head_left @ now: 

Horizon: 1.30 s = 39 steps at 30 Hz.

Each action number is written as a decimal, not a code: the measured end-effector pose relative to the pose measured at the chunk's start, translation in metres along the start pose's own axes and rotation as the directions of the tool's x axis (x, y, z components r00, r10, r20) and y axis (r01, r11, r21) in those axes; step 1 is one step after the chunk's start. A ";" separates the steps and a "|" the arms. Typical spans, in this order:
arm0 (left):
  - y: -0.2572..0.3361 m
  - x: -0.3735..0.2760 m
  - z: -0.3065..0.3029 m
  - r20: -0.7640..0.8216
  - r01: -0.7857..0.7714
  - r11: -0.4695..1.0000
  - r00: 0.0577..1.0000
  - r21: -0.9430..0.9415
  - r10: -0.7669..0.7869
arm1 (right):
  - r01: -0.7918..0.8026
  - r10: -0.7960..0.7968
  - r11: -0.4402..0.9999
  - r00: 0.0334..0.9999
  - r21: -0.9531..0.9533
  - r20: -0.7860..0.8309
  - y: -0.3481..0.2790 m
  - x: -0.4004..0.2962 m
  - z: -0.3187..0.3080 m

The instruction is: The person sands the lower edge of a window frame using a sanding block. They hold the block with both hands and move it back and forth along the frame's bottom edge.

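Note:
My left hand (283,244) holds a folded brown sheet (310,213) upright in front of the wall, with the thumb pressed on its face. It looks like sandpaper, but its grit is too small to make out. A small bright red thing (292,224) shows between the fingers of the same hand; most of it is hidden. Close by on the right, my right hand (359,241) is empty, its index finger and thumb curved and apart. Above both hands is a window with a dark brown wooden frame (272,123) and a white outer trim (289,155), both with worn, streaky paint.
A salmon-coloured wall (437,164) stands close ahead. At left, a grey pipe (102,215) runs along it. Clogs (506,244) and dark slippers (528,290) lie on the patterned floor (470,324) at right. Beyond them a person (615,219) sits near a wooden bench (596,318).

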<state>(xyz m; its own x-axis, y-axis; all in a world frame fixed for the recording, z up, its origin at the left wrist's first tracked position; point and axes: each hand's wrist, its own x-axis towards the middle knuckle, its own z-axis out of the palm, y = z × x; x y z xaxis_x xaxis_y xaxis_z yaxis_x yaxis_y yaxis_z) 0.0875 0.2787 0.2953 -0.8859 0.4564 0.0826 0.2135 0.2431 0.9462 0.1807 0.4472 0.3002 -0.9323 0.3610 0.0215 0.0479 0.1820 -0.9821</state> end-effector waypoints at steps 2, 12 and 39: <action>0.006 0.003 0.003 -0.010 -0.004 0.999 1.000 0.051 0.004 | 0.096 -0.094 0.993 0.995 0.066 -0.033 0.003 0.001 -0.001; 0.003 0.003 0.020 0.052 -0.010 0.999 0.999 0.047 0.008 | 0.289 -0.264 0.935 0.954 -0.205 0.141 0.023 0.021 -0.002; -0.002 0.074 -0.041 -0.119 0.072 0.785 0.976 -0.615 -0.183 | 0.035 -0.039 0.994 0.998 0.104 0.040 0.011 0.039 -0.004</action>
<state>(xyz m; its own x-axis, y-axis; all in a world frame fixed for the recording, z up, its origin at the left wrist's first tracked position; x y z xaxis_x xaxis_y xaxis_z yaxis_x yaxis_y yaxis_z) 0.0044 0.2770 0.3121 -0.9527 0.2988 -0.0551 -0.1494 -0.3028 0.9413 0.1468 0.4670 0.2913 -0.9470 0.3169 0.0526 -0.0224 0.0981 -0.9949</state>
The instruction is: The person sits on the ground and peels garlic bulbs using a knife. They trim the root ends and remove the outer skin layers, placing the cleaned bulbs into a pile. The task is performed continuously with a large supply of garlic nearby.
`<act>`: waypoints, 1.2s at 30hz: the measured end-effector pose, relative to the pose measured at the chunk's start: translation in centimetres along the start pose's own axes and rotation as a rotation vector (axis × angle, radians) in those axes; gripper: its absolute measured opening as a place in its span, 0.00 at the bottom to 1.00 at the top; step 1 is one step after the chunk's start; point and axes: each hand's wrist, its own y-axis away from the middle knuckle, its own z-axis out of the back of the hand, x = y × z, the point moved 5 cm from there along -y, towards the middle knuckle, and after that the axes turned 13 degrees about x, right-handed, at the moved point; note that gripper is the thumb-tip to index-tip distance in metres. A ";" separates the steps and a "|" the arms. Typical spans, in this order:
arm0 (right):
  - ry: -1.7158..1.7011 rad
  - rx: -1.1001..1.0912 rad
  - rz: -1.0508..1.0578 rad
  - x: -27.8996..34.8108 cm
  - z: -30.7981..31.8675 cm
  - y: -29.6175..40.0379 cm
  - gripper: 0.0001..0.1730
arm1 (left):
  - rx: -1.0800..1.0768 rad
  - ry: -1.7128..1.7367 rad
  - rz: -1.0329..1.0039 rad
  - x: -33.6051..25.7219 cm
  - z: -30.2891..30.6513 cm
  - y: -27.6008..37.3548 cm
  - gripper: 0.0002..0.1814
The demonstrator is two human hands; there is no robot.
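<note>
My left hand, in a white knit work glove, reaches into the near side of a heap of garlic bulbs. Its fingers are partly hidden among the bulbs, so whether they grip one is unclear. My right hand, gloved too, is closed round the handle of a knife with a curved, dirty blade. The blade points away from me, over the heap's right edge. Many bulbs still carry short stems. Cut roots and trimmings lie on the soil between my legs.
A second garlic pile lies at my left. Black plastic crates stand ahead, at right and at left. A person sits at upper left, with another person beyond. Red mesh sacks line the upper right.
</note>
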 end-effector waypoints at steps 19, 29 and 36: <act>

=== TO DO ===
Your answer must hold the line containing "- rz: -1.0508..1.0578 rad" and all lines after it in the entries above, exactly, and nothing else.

=== SOLUTION FOR THIS TASK ===
  - rz: -1.0508..1.0578 rad
  - x: -27.8996..34.8108 cm
  - z: -30.7981..31.8675 cm
  - y: -29.6175..40.0379 cm
  - gripper: 0.0001..0.1730
arm1 (left):
  - rx: -1.0800..1.0768 rad
  - ry: -1.7128..1.7367 rad
  - rz: -1.0329..1.0039 rad
  - x: -33.6051..25.7219 cm
  - z: -30.2891..30.6513 cm
  - y: -27.6008..37.3548 cm
  - gripper: 0.0002..0.1814
The demonstrator is two human hands; there is no robot.
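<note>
My left hand, in a white knit work glove, reaches into the near side of a heap of garlic bulbs. Its fingers are partly hidden among the bulbs, so whether they grip one is unclear. My right hand, gloved too, is closed round the handle of a knife with a curved, dirty blade. The blade points away from me, over the heap's right edge. Many bulbs still carry short stems. Cut roots and trimmings lie on the soil between my legs.
A second garlic pile lies at my left. Black plastic crates stand ahead, at right and at left. A person sits at upper left, with another person beyond. Red mesh sacks line the upper right.
</note>
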 end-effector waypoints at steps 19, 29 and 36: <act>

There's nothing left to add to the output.